In the morning they did not have to walk the miles to St. Michael’s Haven, Ragnhilde providing horses and accompanying them herself. They took leave of Olaf, genial in his bed, and got a cheerful farewell and some sort of benediction from St. Malachy, who seemed to find life unfailingly amusing, and Old Satanicus, the Devil, a foe with whom it was a pleasure to deal. There was no sign of Olaf’s bastards.
On the road back to the haven, Ragnhilde was quiet, reserved; but when they came to say goodbye at the quayside she seemed genuinely affected, although she kept glancing over at Cathula. For his part Somerled found the parting moving, and assured her he would be back. He was not usually concerned over the presence of others, but on this occasion he felt much inhibited, for some reason. The actual leave-taking was somewhat abrupt.

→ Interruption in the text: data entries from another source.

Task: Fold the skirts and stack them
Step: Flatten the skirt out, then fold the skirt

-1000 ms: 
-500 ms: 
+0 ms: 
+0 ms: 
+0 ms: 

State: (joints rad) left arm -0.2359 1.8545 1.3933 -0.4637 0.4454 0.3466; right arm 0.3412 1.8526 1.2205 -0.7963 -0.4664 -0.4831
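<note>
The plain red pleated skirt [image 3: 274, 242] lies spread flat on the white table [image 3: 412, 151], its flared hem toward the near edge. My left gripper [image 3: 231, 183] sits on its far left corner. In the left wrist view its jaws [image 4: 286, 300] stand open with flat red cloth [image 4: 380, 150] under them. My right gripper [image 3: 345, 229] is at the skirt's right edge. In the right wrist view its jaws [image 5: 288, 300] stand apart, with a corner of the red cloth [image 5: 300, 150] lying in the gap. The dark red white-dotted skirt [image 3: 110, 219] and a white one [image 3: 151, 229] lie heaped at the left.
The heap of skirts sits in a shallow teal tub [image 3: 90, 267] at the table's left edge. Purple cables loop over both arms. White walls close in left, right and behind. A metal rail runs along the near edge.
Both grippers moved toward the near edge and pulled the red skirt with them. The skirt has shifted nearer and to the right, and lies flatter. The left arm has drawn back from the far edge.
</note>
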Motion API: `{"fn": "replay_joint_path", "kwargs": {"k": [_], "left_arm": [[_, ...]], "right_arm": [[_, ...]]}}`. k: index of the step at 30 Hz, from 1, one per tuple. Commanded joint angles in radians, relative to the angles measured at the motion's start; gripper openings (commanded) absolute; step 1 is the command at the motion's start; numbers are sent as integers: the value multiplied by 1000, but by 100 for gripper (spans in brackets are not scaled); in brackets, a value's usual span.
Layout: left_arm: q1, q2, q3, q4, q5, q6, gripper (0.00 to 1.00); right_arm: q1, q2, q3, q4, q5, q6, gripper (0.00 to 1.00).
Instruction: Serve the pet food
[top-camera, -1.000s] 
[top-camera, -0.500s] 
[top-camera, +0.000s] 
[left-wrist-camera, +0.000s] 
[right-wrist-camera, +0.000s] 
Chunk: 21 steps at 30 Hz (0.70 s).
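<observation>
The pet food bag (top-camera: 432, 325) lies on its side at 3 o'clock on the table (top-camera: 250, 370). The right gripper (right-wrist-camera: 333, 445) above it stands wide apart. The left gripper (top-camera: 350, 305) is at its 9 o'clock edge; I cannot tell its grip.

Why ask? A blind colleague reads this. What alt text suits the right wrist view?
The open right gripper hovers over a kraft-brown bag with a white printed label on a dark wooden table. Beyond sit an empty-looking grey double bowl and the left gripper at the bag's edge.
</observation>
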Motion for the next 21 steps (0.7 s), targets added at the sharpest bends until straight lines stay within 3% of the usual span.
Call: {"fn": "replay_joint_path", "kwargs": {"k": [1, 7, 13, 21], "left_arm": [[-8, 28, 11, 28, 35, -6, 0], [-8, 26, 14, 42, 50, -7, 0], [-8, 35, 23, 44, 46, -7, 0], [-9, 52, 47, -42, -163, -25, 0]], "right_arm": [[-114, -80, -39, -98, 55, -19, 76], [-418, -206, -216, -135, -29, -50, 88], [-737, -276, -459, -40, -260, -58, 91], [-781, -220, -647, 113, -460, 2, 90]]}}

It was as the dragon-ship drew away from the jetty, with Cathula efficiently ordering the oarsmen in the quite complicated process, and Somerled staring back at the single slight figure who stood beside the horses watching them go, that Saor MacNeil made his comment.
“Given a year or two, that creature will be bed-worthy indeed! I swear the thought has not escaped you, Sorley MacFergus!”
He should have known better, been prepared to dodge, at least. His foster-brother’s fist caught him on the side of the head and he was spun round against the helmsman almost toppling them both, to the danger, momentarily, of the ship’s steering.
Even Cathula MacIan held her tongue thereafter.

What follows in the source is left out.